## PROVIDED DATA

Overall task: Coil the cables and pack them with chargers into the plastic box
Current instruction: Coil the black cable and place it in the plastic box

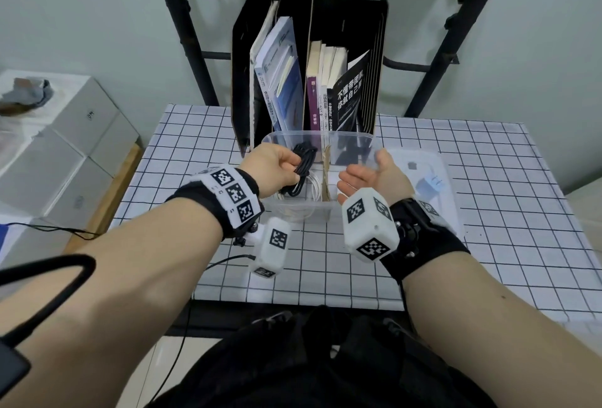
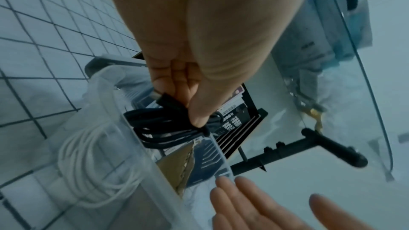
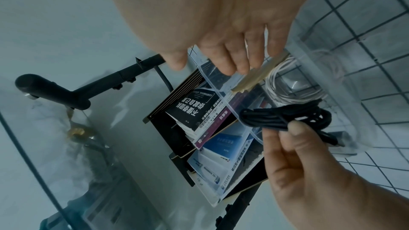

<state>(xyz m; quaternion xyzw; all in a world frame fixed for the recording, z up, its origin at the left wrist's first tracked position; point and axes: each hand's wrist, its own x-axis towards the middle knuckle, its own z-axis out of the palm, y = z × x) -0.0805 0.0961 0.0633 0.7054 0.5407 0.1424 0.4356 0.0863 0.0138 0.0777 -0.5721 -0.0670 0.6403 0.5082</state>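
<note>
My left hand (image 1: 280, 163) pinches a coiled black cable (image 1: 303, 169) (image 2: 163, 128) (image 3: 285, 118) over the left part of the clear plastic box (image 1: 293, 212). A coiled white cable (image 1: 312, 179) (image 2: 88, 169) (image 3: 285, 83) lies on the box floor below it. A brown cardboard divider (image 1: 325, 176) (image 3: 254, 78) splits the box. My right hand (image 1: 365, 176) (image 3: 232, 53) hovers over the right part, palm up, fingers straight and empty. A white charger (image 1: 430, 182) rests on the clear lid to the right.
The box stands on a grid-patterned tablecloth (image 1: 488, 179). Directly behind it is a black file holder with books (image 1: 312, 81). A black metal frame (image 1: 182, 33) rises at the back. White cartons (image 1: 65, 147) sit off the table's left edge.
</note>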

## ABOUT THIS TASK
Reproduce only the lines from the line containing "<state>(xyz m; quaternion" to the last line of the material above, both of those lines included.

## OUTPUT OF THE TASK
<state>(xyz m; quaternion xyzw; all in a world frame fixed for the recording, z up, its origin at the left wrist's first tracked position; point and axes: each hand's wrist, its own x-axis towards the middle knuckle, its own z-axis out of the palm, y = z × x) -0.0805 0.0961 0.0633 0.7054 0.5407 0.1424 0.4356 0.0863 0.0138 0.0777 -0.5721 -0.0670 0.6403 0.5082</state>
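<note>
My left hand (image 1: 280, 163) pinches a coiled black cable (image 1: 303, 169) (image 2: 163, 128) (image 3: 285, 118) over the left part of the clear plastic box (image 1: 293, 212). A coiled white cable (image 1: 312, 179) (image 2: 88, 169) (image 3: 285, 83) lies on the box floor below it. A brown cardboard divider (image 1: 325, 176) (image 3: 254, 78) splits the box. My right hand (image 1: 365, 176) (image 3: 232, 53) hovers over the right part, palm up, fingers straight and empty. A white charger (image 1: 430, 182) rests on the clear lid to the right.
The box stands on a grid-patterned tablecloth (image 1: 488, 179). Directly behind it is a black file holder with books (image 1: 312, 81). A black metal frame (image 1: 182, 33) rises at the back. White cartons (image 1: 65, 147) sit off the table's left edge.
</note>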

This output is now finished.